Tripping in LSD’s Birthplace: A Story for “Bicycle Day”

Exactly 71 years ago, April 19, 1943, Albert Hofmann, a chemist for Sandoz, in Basel, Switzerland, ingested a minute amount—just 250 micrograms–of a compound derived from the ergot fungus. He soon felt so disoriented that he rode his bicycle home, where he experienced all the heavenly and hellish effects of lysergic acid diethylamide. 

Psychedelic enthusiasts now commemorate Hofmann’s discovery of LSD’s effects every April 19, a.k.a. “Bicycle Day. ” To celebrate this Bicycle Day, I’d like to describe one of the strangest trips of my life, which took place in Basel and involved (sort of) Hofmann. 

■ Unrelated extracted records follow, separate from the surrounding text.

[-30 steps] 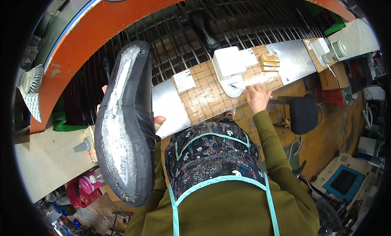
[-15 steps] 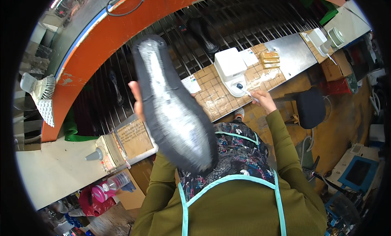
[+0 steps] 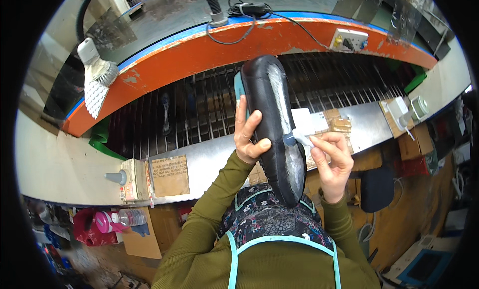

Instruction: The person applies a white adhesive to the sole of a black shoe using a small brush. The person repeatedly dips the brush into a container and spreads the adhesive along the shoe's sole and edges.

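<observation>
We had the black shoe sole [image 3: 277, 129] up in front of us, above the steel bench [image 3: 199, 159], grey underside showing. Our left hand [image 3: 249, 137] was wrapped tight round its edge. Our right hand [image 3: 332, 159] pinched a small brush [image 3: 297, 138], tip touching the sole. Behind ran the orange conveyor rim [image 3: 199, 54].

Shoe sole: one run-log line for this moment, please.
left hand: grips black shoe, sole up | right hand: holds small brush on sole | place: over metal bench edge | rack behind
</observation>
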The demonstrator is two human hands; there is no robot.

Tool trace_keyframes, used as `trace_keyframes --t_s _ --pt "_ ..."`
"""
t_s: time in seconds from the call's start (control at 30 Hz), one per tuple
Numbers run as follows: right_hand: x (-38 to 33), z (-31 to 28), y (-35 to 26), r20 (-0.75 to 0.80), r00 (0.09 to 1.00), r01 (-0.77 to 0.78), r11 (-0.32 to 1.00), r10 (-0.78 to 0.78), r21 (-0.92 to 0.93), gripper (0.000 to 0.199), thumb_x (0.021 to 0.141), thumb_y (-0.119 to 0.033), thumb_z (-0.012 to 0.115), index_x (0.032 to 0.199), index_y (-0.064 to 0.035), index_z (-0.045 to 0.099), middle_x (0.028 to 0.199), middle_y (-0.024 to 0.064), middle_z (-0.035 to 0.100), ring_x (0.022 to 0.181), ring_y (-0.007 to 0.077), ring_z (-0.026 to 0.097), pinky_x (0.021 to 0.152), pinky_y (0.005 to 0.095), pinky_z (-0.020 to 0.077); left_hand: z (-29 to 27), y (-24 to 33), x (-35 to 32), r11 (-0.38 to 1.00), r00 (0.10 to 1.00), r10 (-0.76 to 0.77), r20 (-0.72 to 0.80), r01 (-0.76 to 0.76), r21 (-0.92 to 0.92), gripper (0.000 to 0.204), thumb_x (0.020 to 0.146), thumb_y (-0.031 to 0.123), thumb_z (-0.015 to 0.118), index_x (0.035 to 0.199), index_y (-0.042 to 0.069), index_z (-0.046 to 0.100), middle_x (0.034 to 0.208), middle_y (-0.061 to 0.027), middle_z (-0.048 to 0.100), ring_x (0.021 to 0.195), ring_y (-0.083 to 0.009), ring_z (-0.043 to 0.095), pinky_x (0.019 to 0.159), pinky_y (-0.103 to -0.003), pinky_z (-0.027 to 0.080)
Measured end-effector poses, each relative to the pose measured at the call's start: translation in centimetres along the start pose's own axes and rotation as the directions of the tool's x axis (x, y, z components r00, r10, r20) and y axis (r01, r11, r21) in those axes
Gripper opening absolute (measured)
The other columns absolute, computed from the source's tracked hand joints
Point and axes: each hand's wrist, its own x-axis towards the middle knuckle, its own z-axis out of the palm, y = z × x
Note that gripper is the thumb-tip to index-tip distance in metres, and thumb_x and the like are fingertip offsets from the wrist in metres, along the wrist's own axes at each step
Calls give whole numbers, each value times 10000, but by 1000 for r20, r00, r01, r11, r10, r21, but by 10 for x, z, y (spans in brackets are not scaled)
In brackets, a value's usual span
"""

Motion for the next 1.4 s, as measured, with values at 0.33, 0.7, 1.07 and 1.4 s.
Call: trace_keyframes --t_s 0.33,0.7,1.07,1.4 --pt "29 15 19 -8 996 87 995 -87 -39 230 830 16 685 1050 -41 720 923 26 539 754 78 498 587 199 402 1 20 -7 989 990 44 131 -62 137 467 826 244 634 1231 399 459 1433 -96 422 1304 -532 355 1060 -667 295" --pt "80 23 20 -8 976 213 970 -215 -116 230 812 -6 711 1026 -85 741 917 27 558 704 79 523 548 206 415 -6 34 11 903 955 263 138 -294 312 497 798 206 664 1211 406 472 1402 -74 451 1294 -516 379 1055 -671 302" --pt "101 12 29 209 949 240 971 -237 11 204 800 -5 704 992 -63 738 892 36 560 705 88 543 546 203 438 -16 36 17 826 913 363 187 -408 389 496 804 229 654 1230 409 474 1388 -80 464 1280 -518 397 1049 -673 307" --pt "93 4 35 319 915 247 968 -248 43 191 791 -28 720 978 -60 743 874 34 571 699 86 536 564 225 421 -23 36 22 844 920 329 211 -387 372 475 805 209 649 1214 381 478 1372 -104 472 1261 -530 412 1035 -672 328"
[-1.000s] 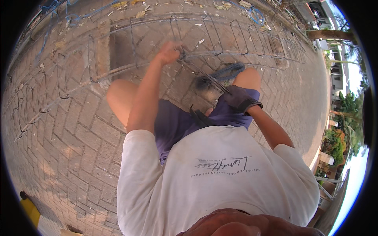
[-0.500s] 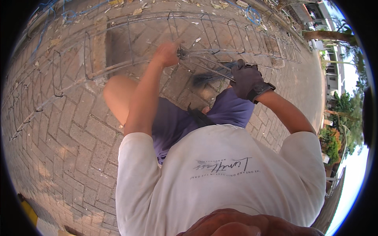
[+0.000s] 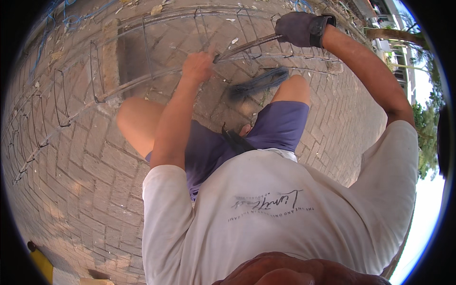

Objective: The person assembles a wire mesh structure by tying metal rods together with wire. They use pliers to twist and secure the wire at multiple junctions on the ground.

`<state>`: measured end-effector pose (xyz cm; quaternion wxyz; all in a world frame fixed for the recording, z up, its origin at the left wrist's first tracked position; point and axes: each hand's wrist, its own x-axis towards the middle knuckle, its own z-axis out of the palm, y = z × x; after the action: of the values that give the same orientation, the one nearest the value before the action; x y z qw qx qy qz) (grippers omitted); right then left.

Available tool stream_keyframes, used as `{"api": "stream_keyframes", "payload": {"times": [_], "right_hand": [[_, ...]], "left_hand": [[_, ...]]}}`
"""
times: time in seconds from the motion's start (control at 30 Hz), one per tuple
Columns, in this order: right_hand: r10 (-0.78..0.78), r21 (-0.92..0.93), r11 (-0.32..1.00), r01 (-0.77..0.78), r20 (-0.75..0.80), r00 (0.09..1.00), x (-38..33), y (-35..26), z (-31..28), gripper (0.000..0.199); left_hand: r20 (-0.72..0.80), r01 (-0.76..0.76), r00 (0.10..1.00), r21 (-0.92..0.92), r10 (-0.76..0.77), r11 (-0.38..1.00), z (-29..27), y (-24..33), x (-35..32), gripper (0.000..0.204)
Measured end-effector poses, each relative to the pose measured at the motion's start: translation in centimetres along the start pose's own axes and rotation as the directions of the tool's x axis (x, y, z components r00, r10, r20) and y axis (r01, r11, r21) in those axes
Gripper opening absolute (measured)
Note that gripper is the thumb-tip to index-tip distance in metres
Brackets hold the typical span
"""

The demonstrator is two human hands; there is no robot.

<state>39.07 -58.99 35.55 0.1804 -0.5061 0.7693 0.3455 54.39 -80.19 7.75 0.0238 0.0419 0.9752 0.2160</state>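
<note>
My gloved right hand (image 3: 298,29), with a black band at its wrist, is closed around the handles of long, thin pincers (image 3: 249,46). Their far end meets the near bar of a steel rebar cage (image 3: 142,80), just beside my bare left hand (image 3: 198,66). That left hand is at the same bar by an upright stirrup, fingers curled and the index finger pointing away from me. What its fingers grip is hidden. A bundle of dark tie wire (image 3: 260,82) lies on the pavers between my knees and the cage.
The cage runs left to right across brick pavers (image 3: 102,166), with a wooden block (image 3: 111,57) under its left part. Blue cord (image 3: 71,20) lies at the far left. A tree trunk (image 3: 394,34) stands at the right, and a yellow object (image 3: 42,263) is at the lower left.
My right hand has swung up and away from me with the pincers, whose spread handles have come together. My left hand stays by the same joint. The wire bundle is now fully uncovered.
</note>
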Motion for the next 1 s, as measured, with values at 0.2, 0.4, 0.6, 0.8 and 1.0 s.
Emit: {"api": "stream_keyframes", "payload": {"times": [0.2, 0.4, 0.6, 0.8, 1.0], "right_hand": [[0.020, -0.081, 0.997, -0.014, 0.070, 0.997, 1.6, 0.3, -2.5, 0.021], [0.049, 0.048, 0.998, -0.044, -0.127, 0.991, -7.8, -7.9, 2.9, 0.063], [0.078, 0.880, 0.099, -0.464, 0.458, 0.885, -8.8, -15.5, 10.8, 0.032], [0.344, 0.432, 0.850, -0.301, -0.023, 0.939, -10.0, -15.4, 11.4, 0.031], [0.500, 0.138, 0.861, -0.489, -0.063, 0.864, -9.8, -17.5, 11.2, 0.035]], "left_hand": [[0.001, -0.026, 1.000, 0.021, 0.026, 0.999, -0.4, -0.4, 0.3, 0.064], [-0.098, -0.006, 0.995, -0.115, -0.005, 0.993, 0.5, -1.2, -0.1, 0.055], [-0.164, 0.055, 0.980, -0.313, -0.111, 0.948, -0.1, -1.3, -0.5, 0.064], [-0.166, -0.030, 0.986, -0.338, -0.028, 0.941, -0.6, -1.1, -0.6, 0.055], [-0.144, -0.037, 0.989, -0.335, -0.012, 0.942, -1.2, -0.7, -0.3, 0.039]]}}
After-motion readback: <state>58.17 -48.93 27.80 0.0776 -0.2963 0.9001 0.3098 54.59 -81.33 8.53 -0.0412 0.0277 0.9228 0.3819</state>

In 1999, while, researching a book on mysticism, I flew to Basel to attend “Worlds of Consciousness,” a leading forum for scientists studying altered states, especially drug-induced states. The meeting, held in a convention center within walking distance of my hotel, offered two divergent perspectives of hallucinogens. In the convention center’s lobby, vendors peddled visionary books, music and art, including drawings, by Swiss surrealist H.R. Giger, of pouty-lipped, warhead-breasted, cybernetic vixens transmogrified by titanic psychic forces.

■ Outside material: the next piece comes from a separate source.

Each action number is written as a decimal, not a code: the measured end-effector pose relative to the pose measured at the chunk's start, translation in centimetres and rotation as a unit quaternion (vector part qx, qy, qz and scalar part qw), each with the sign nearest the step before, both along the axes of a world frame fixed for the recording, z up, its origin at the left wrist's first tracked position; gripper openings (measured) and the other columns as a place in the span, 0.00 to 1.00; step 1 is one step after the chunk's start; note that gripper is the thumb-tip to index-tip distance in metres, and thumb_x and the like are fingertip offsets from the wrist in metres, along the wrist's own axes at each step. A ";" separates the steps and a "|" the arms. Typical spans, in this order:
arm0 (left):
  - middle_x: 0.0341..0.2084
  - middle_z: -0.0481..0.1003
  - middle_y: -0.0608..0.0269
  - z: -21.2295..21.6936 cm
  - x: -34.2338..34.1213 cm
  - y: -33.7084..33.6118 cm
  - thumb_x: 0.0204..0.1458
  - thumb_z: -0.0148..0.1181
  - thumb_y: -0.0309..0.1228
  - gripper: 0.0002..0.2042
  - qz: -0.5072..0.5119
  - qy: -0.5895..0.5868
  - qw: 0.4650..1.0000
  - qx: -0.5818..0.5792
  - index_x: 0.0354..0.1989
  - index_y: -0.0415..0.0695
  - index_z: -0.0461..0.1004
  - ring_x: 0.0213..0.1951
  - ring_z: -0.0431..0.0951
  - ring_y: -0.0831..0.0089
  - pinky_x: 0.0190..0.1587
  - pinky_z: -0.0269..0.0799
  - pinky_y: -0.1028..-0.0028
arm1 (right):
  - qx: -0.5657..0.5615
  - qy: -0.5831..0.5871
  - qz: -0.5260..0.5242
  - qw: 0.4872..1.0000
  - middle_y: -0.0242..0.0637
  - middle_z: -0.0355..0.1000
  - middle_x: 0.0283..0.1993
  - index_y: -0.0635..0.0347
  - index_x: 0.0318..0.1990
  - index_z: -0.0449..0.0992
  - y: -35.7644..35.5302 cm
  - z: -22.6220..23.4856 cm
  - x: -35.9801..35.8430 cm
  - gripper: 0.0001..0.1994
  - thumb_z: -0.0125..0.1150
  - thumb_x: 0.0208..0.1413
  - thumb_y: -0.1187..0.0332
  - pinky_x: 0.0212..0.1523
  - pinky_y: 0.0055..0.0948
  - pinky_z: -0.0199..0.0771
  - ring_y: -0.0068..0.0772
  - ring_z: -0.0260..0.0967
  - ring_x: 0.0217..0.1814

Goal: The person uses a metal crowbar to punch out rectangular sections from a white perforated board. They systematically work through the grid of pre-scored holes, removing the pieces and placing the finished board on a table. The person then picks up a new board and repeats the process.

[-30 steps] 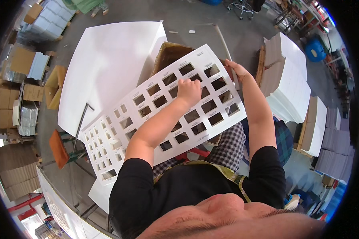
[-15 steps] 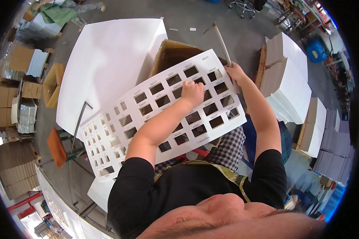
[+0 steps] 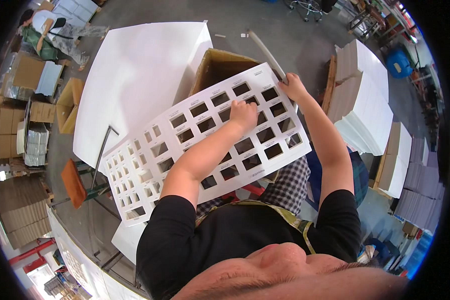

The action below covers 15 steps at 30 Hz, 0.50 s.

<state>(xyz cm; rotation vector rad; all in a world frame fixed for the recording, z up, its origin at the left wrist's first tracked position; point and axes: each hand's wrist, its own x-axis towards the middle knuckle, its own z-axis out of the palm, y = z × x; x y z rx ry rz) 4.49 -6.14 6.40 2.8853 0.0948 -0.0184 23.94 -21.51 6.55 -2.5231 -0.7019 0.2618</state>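
Observation:
A large white card sheet (image 3: 171, 145) with many rectangular cut-outs lies slanted across in front of me, its right end raised over an open cardboard box. My left hand (image 3: 244, 116) is closed on it, fingers curled into a cut-out near the upper right. At the sheet's right edge, my right hand (image 3: 293, 88) pinches a long, narrow pale strip (image 3: 268, 54). The strip sticks out past the fingers, up and to the left. Whether it is still joined to the sheet is hidden by my hand.
Beyond the sheet is the open cardboard box (image 3: 225, 62). A big white sheet surface (image 3: 135, 75) fills the left. Stacked white card (image 3: 362, 100) stands at the right on pallets. An orange panel (image 3: 73, 184) is at lower left, and another person (image 3: 60, 32) bends at far left.
The strip's far end has swung left in my right hand. My left hand keeps its hold on the sheet. The person at far left has come further into view.

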 end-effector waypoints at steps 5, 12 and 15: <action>0.25 0.78 0.58 0.1 0.3 0.0 0.51 0.56 0.38 0.10 -0.001 0.027 1.000 0.000 0.30 0.44 0.74 0.37 0.76 0.62 0.45 0.61 0.57 | -0.001 0.138 -0.041 0.990 0.49 0.74 0.40 0.63 0.43 0.72 1.0 0.3 -1.1 0.21 0.67 0.45 0.59 0.48 0.39 0.69 0.48 0.72 0.47; 0.31 0.77 0.55 1.9 0.7 1.0 0.49 0.57 0.37 0.11 -0.050 -0.004 0.999 -0.018 0.35 0.44 0.72 0.39 0.75 0.57 0.43 0.65 0.56 | 0.060 0.153 -0.071 0.984 0.44 0.74 0.36 0.61 0.38 0.71 1.1 -0.3 -1.4 0.18 0.70 0.42 0.61 0.43 0.36 0.70 0.42 0.73 0.41; 0.36 0.76 0.52 2.3 2.9 4.0 0.46 0.60 0.34 0.13 -0.072 -0.177 0.978 -0.082 0.39 0.43 0.70 0.41 0.73 0.51 0.44 0.68 0.53 | 0.114 0.167 -0.085 0.976 0.41 0.73 0.33 0.60 0.37 0.71 0.8 0.2 -1.6 0.17 0.70 0.42 0.63 0.42 0.34 0.70 0.37 0.72 0.39</action>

Beside this artistic evocation of psychedelic visions, a display of “scientific” posters—with titles like “Psychoneurophysiology of Personalized Regression and Experiential Imaginary Therapy”–seemed parodically dry. The meeting’s schizoid character was reflected in its speakers, too. One group sported hippy-ish threads and extolled altered states in subjective, even poetic language. The other wore jackets and ties and employed clinical, objective rhetoric.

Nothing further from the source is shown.